THE PROBLEM:
Every line with the string "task" should be copied from the data.

··· SOURCE RECORDS ···

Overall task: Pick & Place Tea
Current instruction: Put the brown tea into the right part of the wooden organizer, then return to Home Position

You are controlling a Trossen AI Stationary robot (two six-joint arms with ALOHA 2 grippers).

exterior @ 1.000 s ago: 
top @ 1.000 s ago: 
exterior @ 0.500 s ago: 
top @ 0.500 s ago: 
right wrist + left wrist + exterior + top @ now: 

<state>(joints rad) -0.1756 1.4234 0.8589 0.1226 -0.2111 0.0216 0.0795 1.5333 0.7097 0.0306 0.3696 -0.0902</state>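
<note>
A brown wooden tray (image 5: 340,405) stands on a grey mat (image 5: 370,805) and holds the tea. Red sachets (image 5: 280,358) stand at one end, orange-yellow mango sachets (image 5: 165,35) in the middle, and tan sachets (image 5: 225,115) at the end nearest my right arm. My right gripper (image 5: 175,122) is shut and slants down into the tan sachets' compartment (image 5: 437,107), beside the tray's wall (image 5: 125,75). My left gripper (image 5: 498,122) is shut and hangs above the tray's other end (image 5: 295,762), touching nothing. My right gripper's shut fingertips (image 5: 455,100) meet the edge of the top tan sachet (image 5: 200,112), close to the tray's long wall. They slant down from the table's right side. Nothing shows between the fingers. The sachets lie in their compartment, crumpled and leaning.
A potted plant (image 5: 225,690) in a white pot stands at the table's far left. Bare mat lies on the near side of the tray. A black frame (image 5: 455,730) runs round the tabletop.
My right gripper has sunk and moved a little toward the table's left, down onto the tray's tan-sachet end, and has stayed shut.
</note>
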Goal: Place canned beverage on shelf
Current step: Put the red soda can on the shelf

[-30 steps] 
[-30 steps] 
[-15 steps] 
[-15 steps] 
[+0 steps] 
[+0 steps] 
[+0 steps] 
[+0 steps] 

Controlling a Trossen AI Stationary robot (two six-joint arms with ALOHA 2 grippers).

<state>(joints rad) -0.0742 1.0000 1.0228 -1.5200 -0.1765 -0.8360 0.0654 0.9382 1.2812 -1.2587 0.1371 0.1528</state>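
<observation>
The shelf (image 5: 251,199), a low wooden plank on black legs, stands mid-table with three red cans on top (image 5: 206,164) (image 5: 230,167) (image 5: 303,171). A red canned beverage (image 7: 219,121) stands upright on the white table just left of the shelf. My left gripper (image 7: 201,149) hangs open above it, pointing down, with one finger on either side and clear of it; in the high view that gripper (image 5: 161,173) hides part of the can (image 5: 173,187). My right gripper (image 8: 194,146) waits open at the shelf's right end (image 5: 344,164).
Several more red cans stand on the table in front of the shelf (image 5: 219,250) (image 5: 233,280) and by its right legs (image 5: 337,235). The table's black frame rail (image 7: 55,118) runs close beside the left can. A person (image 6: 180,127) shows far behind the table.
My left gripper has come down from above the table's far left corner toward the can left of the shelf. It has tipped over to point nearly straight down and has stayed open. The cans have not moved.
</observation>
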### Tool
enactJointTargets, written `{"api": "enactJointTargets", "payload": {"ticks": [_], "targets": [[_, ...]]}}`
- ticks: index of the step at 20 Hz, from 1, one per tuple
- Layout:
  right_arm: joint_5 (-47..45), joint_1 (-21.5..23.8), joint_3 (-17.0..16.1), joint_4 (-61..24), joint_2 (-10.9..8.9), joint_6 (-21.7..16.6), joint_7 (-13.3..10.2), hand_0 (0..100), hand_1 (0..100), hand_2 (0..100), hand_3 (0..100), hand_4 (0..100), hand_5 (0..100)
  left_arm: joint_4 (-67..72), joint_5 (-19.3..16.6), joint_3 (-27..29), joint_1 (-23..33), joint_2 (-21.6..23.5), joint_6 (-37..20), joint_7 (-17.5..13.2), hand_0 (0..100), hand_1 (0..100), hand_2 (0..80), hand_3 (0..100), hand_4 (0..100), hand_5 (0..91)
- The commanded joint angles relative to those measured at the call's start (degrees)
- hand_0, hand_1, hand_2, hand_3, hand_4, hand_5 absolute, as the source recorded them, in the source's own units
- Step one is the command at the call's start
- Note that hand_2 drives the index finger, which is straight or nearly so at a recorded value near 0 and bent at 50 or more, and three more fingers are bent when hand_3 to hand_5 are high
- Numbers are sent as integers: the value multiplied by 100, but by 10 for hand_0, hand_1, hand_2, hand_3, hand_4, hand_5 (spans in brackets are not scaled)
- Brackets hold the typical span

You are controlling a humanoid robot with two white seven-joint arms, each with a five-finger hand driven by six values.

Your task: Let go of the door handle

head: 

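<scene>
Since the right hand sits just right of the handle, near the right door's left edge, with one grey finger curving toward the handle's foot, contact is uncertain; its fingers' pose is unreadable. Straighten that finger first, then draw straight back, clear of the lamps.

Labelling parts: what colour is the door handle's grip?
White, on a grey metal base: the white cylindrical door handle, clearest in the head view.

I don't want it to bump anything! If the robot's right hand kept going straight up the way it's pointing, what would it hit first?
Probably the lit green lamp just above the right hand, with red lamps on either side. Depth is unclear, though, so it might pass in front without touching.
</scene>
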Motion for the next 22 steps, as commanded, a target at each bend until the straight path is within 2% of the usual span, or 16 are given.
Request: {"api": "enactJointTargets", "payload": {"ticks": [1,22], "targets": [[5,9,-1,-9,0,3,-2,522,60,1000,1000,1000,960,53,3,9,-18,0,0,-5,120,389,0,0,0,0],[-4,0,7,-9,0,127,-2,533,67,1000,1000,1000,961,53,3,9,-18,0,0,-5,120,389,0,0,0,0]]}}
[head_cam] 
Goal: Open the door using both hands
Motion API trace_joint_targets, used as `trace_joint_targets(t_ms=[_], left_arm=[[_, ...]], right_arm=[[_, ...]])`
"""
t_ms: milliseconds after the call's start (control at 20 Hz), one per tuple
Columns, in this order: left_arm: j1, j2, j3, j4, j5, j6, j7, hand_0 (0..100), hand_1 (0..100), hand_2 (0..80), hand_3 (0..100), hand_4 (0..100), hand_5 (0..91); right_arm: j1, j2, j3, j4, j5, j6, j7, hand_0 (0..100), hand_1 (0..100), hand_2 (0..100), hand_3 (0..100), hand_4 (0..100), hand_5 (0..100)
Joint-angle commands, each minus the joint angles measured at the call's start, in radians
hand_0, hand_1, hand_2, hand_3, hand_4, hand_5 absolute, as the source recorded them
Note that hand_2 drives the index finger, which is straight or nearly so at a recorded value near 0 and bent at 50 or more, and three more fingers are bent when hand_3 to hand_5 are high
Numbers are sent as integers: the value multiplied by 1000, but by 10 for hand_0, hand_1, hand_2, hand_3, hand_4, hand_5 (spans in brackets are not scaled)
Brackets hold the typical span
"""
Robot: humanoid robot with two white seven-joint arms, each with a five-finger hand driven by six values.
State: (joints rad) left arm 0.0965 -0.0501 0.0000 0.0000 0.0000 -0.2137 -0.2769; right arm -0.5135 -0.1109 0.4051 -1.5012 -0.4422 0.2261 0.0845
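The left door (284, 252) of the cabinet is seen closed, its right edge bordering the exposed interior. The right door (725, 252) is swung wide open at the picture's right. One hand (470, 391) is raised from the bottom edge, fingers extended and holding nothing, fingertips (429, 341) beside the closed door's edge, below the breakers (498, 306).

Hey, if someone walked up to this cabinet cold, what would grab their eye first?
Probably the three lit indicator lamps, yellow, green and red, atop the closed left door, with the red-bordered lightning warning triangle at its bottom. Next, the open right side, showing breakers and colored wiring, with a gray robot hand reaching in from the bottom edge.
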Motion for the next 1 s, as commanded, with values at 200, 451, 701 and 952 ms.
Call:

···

YOUR SOLUTION:
Overall task: Pick & Place Tea
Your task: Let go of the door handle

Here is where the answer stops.